With other courts, we have had considerable trouble in deciding whether in different leases the provision was for a renewal or an extension of the lease, and while we have recognized a technical difference between the terms, we have uniformly held that the intention of the parties as disclosed by the whole instrument, and their interpretation thereof, is determinative of whether such a provision is technically a privilege for a renewal or an extension, rather than the fact that the word “renewal” or “extension” is used, and that in any event where the party having- the option has done the thing which the contract provides and the parties' contemplated he should do to give him the benefit of the additional period, that is all that is required of him. Grant v. Collins, 157 Ky. 36, 162 S. W. 539; Love v. Kozy Theatre Co., 193 Ky. 336, 236 S. W. 243; Klein v. Auto Parcel Delivery Co., 192 Ky. 583, 234 S. W. 213.
*101The provision in this contract very clearly provides how the privilege shall he exercised, which is that the lessee shall, not more than six months nor less than sixty days prior to the expiration of the first five-year, period, give to the lessor notice in writing that the lessee exercises the privilege of leasing said premises for an additional five years, upon the same terms and conditions as are provided in the lease.

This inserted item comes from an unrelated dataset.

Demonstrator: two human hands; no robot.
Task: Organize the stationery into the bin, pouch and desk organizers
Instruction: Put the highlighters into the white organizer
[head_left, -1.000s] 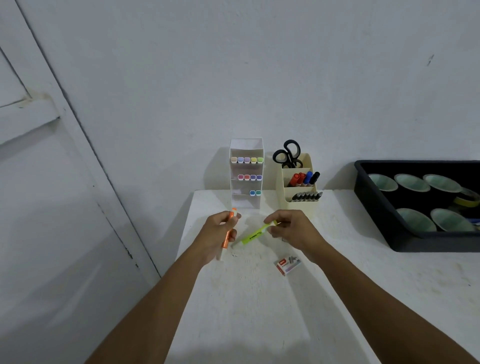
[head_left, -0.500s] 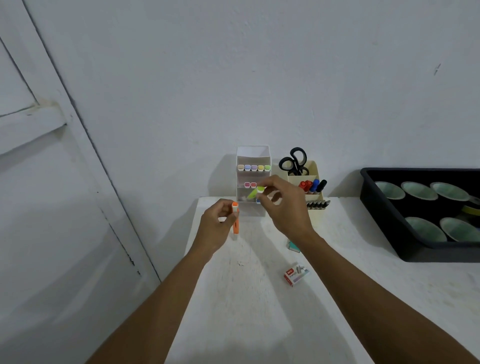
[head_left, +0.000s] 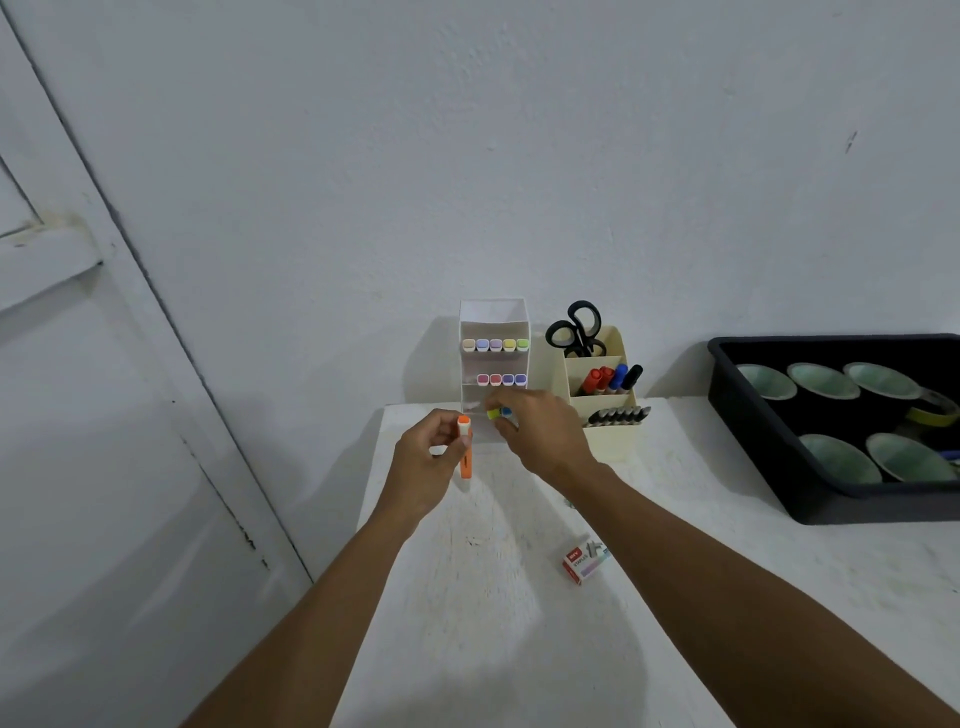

Appellants, on December 3, 1921, which was within the period provided for, gave to appellees notice in writing that they desired to exercise the privilege of leasing the premises for an additional five years, upon the same terms and conditions as provided in the lease. That notice concludes with the following:
“We therefore elect to continue said lease, for an additional term of five years from March 1, 1922, and to be bound during said period by all the terms, conditions, and provisions of the original contract. We are prepared to execute any writing to this effect that you may desire.”

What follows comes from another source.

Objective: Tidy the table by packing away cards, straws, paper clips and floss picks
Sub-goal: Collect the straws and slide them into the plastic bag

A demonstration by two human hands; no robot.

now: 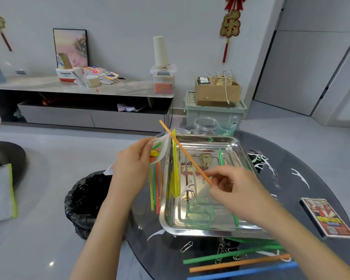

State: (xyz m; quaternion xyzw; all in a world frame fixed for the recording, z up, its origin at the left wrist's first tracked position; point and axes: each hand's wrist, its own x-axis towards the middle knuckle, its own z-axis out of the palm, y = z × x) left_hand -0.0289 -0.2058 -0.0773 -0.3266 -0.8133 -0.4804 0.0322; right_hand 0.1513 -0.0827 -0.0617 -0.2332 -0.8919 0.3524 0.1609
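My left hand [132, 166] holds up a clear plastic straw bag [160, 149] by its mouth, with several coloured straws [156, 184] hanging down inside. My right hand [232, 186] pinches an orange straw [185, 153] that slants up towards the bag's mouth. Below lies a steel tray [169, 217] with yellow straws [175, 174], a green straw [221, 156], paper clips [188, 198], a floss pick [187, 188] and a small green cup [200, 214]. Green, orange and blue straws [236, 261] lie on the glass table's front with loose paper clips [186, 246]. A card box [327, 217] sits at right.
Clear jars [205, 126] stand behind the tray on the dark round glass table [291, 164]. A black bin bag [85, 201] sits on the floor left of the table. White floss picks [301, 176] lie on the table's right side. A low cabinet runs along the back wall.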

Under the authorities already cited, and the provisions of this contract, we think this was all that was required of appellants to make the lease effective for another five-year period, in the absence of a demand by appellees that a new contract be executed therefor.
A final contention for the appellees is, that the judgment should be affirmed because the traverse to the circuit court was not filed within the three days required by law, and as a consequence the circuit court erred in overruling appellees’ motion to dismiss the appeal in that court.

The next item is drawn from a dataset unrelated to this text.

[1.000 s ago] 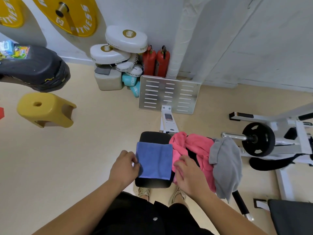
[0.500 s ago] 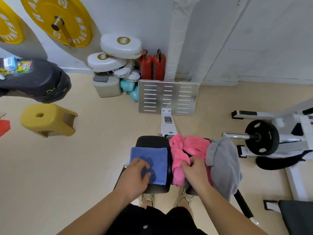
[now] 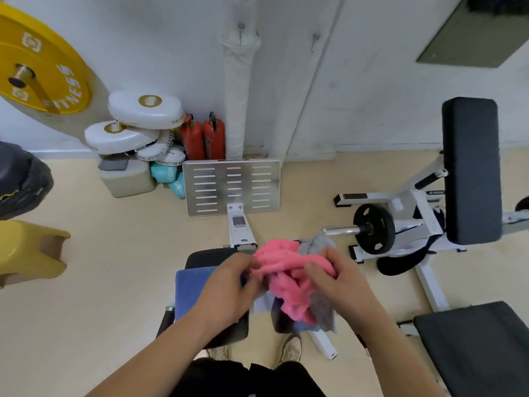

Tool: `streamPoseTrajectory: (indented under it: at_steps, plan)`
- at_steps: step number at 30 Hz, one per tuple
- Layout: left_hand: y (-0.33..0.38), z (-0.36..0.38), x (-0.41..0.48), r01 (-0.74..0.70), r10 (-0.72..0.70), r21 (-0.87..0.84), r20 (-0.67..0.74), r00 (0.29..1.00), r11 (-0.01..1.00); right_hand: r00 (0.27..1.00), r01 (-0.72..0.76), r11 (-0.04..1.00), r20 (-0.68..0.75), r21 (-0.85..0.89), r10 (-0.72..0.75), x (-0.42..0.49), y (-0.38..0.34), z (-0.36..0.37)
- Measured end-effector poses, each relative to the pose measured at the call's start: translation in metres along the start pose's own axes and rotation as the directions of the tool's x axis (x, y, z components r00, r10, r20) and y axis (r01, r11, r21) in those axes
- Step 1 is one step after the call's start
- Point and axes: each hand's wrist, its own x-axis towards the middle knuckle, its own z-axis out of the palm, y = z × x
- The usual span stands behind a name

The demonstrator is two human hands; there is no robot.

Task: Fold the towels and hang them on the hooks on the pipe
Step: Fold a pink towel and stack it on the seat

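Towels on the black seat pad (image 3: 206, 257)
The blue towel (image 3: 191, 285) is lying flat on the pad, overhanging its left edge; the pink towel (image 3: 286, 279) and grey towel (image 3: 323, 308) are bunching just right of the pad.

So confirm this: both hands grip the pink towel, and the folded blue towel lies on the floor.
Wrong on one point: in the head view the folded blue towel lies on the black pad, not the floor. The left hand and right hand do grip the pink towel.
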Motion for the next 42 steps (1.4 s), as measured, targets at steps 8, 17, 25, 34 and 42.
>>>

It is true only that the county judge, before whom the traverse and the traverse bond were required to be filed within three days, failed to endorse thereon when they were filed, but the evidence is conclusive that the traverse was filed and that the bond was executed and approved by the county judge within the three days allowed therefor, and we have held in the case of Berry v. Trice, 179 Ky. 594, 201 S. W. 37, that the failure of the county judge or magistrate to endorse upon the traverse that it was filed within the time allowed by law would not defeat the rights of the parties, if, in fact, it was filed within the time, and that this fact might be proven in the circuit court, as was done here.
Wherefore the judgment is reversed, and the cause remanded for proceedings consistent-herewith.